For that reason, most of the business owners at Love Land acknowledge that the growth in the gay marriage trade is still in its earliest stages. "We have a lot of people asking," says Brother Singer, "but most are waiting until the legal situation clears up a little."

This is more or less the situation of Beth McAndrew and Karee Etheridge, two teachers who have come from New Jersey to see how Love Land might be of help. Karee, 24, proposed to Beth, 27, at New Year. They had an appointment to be married in San Francisco's City Hall sometime in April. But then the axe was dropped by the Supreme Court and their hopes of an early wedding were dashed. They remain determined to do it some day, but accept that it is unlikely for at least another year.
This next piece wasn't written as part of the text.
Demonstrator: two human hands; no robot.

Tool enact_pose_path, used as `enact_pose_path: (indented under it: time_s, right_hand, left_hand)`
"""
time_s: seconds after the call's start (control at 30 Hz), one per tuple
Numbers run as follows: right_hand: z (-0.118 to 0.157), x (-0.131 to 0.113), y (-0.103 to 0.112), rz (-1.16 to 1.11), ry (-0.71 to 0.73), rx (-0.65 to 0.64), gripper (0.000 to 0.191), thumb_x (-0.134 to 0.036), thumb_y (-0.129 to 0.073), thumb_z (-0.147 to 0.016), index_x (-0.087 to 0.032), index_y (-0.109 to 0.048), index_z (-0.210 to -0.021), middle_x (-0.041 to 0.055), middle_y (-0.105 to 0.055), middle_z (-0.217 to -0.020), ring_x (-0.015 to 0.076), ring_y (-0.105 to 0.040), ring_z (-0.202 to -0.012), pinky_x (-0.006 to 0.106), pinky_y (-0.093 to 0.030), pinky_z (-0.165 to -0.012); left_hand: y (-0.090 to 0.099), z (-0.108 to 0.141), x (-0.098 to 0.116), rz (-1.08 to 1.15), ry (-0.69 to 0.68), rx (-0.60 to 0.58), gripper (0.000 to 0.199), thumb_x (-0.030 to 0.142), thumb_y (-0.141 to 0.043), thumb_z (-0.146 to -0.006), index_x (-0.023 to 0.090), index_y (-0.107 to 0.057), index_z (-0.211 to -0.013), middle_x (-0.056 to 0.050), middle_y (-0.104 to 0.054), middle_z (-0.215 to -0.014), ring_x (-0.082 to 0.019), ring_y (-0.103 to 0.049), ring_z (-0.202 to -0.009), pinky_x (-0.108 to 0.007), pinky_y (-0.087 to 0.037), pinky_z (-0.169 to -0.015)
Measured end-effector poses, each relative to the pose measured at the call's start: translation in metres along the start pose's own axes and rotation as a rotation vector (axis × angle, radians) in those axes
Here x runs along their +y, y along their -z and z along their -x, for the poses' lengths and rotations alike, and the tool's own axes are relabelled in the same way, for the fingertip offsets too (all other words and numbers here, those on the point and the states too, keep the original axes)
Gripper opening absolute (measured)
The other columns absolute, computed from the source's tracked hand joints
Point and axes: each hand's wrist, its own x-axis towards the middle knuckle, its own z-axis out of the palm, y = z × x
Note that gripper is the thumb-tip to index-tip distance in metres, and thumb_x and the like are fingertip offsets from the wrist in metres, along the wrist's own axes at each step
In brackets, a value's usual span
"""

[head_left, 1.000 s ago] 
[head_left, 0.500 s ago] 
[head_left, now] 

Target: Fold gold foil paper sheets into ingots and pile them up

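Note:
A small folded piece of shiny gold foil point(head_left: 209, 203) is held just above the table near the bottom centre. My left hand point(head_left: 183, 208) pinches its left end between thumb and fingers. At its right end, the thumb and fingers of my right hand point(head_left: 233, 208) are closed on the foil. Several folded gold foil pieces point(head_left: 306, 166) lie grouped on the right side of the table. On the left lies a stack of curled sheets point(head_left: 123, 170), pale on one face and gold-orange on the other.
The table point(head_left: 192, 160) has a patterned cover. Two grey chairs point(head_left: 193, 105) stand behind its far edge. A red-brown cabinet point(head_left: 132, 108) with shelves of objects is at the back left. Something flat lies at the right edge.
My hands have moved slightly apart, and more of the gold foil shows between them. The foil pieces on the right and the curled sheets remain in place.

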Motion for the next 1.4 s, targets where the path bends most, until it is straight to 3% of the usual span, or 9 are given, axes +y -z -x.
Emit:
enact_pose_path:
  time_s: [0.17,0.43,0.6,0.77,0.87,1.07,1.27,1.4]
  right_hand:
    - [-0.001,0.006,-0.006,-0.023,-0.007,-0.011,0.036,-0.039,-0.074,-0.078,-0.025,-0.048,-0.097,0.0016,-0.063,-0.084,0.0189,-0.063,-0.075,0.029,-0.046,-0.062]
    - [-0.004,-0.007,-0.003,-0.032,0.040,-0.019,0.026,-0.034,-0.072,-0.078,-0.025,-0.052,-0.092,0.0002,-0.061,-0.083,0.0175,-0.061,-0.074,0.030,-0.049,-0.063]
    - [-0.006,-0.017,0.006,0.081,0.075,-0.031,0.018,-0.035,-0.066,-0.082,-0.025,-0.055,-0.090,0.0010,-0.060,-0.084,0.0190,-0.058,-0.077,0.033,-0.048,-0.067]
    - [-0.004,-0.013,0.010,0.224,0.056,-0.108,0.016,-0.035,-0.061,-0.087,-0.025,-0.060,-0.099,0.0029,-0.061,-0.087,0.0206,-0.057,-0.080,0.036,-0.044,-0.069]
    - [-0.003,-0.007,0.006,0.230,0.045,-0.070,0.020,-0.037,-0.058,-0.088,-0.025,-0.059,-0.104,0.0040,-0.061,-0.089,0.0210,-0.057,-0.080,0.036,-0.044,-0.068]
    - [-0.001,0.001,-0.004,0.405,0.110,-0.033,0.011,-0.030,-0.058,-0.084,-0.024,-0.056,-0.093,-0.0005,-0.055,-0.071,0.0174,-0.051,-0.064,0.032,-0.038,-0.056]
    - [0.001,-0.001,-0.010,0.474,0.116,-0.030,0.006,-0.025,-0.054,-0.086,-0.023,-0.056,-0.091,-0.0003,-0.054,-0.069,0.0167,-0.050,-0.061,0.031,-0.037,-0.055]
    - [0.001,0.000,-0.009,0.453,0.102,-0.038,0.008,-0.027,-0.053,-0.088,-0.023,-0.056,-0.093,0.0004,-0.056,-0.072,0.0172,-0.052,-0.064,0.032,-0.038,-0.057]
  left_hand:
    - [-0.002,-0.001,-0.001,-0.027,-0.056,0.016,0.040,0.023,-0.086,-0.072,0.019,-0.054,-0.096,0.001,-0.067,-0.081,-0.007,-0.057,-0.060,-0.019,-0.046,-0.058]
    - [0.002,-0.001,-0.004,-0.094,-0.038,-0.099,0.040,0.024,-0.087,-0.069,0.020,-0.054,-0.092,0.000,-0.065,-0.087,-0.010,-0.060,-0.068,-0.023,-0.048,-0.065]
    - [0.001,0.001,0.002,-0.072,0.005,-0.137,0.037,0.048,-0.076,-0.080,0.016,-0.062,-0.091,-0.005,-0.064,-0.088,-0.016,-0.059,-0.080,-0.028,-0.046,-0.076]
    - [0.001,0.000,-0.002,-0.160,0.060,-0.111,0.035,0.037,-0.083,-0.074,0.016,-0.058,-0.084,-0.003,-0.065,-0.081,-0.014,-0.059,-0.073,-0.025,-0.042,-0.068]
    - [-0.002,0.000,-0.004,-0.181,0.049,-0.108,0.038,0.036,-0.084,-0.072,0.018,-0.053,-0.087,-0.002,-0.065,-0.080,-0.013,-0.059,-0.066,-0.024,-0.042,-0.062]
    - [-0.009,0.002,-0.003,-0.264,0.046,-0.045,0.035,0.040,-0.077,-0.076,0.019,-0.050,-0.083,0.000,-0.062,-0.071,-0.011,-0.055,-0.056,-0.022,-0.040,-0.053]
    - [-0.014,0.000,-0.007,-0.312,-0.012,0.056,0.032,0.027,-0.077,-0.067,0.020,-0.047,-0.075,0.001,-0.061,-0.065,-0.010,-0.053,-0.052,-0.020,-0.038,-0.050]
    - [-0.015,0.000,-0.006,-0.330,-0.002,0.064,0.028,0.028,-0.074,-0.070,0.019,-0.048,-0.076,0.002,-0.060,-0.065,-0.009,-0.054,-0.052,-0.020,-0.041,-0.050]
Love Land at least is helping them to keep the dream going. "We really don't know where the legislation is going," concedes Beth, "so are sort of waiting and seeing." In the meantime, hands clasped, they roam the stands looking for inspiration and practical help - such as what kinds of hotels might be willing eventually to hold their reception. "It's kind of awkward to just walk into hotels or banquet places and say you are getting married," says Karee. "You know here you will get a friendly reaction."
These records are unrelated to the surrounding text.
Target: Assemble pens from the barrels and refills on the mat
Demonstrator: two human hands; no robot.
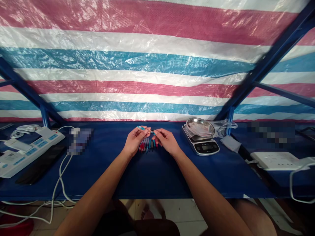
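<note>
Over the blue table (pixel 157 173), my left hand (pixel 135 140) is closed, pinching a slim pen (pixel 140 128) with teal parts. My right hand (pixel 166 141) is closed too, its thumb and fingers on the pen's right end, where a teal piece and a dark piece show. Whether the pen is in one piece or parted between the hands I cannot tell. Just below the fingertips, a row of several pens (pixel 148 145) in red, blue, teal and grey lies side by side on the table, partly hidden by both hands.
A digital scale (pixel 206 147) with a metal bowl (pixel 200 127) stands right of my hands, a plastic bag (pixel 225 125) behind it. Power strips (pixel 36 149) and cables lie left; a white socket block (pixel 275 161) sits right. Blue frame posts and a striped sheet (pixel 147 72) bound the back.
</note>
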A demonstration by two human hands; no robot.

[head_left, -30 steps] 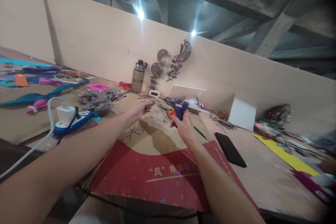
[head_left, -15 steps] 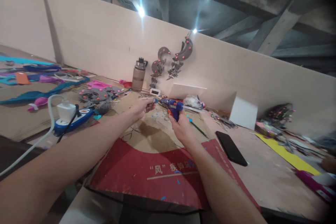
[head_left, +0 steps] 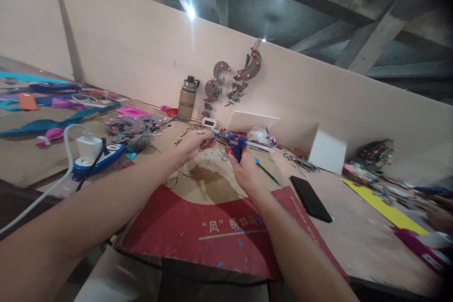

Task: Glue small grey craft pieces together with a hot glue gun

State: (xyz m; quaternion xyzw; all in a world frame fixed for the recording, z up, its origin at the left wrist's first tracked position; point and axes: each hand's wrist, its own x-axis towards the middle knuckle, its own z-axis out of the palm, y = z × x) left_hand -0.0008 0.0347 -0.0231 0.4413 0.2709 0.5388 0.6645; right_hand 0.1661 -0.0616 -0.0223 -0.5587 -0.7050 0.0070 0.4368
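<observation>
My right hand (head_left: 244, 165) is wrapped round the handle of a blue glue gun (head_left: 234, 140) with an orange trigger. A clear glue stick (head_left: 261, 146) sticks out of its back end, and its nozzle points left. At that nozzle, the fingers of my left hand (head_left: 198, 142) are pinched together on a small item, mostly hidden, too small to make out. Both hands are above a red and tan cardboard sheet (head_left: 170, 226) with small blue scraps on it.
A black phone (head_left: 310, 199) and a dark green pencil (head_left: 268, 172) lie to the right. Behind stand a bottle (head_left: 187, 99) and a small white clock (head_left: 209, 123). A blue power strip (head_left: 99, 163) is at left. Another person's hand (head_left: 440, 217) shows at the right edge.
My left hand has moved slightly right, with its fingertips closer to the glue gun's nozzle. The other person's hand at the right edge has shifted a little into view.
</observation>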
But as long as marriage licences remain elusive, the trend for couples to be joined together in symbolic unions and commitment ceremonies - complete with priests, but bereft of the licences - will continue to blossom. They are the next best thing for gay couples willing to compromise. Family and friends attend the ceremonies and the parties that follow. And that is what, for the time being at least, will keep most of the entrepreneurs who have brought their wares to Love land at least ticking over.
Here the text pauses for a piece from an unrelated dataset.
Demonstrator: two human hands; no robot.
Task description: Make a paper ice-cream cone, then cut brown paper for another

It certainly promises to be demand enough, for instance, for Troy McDevitt, who moulds tiny clay figurines in the likenesses of happy couples (the lovers send in mug shots as a guide). The life-like figurines are then shipped back to them, ready to be plopped atop the wedding cake. While he will always oblige straight clients, the response from the gay and lesbian community has already been overwhelming. "I feel like I invented sex," he gushes. "People are really flipping out over this."

So there is hope and there is romance in the Javits Center, after all. And those not resident in Massachusetts and already headed into Provincetown at least will come away with some options. They can, of course, simply wait until the gay marriage revolution picks up a little more speed and George Bush is thrown out of the White House. But, this being a democracy, there is some risk involved there.

In the meantime, therefore, why not give Brother Singer a call and set a date for a ceremony that celebrates love and commitment, but not quite marriage? Or turn to Levine to people the party with waiters like Dustyn, who will be on hand to distract your not-yet-partnered gay friends? Why don't you and your partner appear in miniature on the wedding cake courtesy of McDevitt? And for entertainment? What about the mechanical bucking bronco? Perfect for the ageing uncle who comes to the wedding, even though it's clear he still doesn't entirely approve. You may not bring him off his high horse, but surely the bronco with throw him. Alternatively you could give the fusty great aunt the shock of her life with a little squirt from the "Aaaah, So Clean!" lavatory.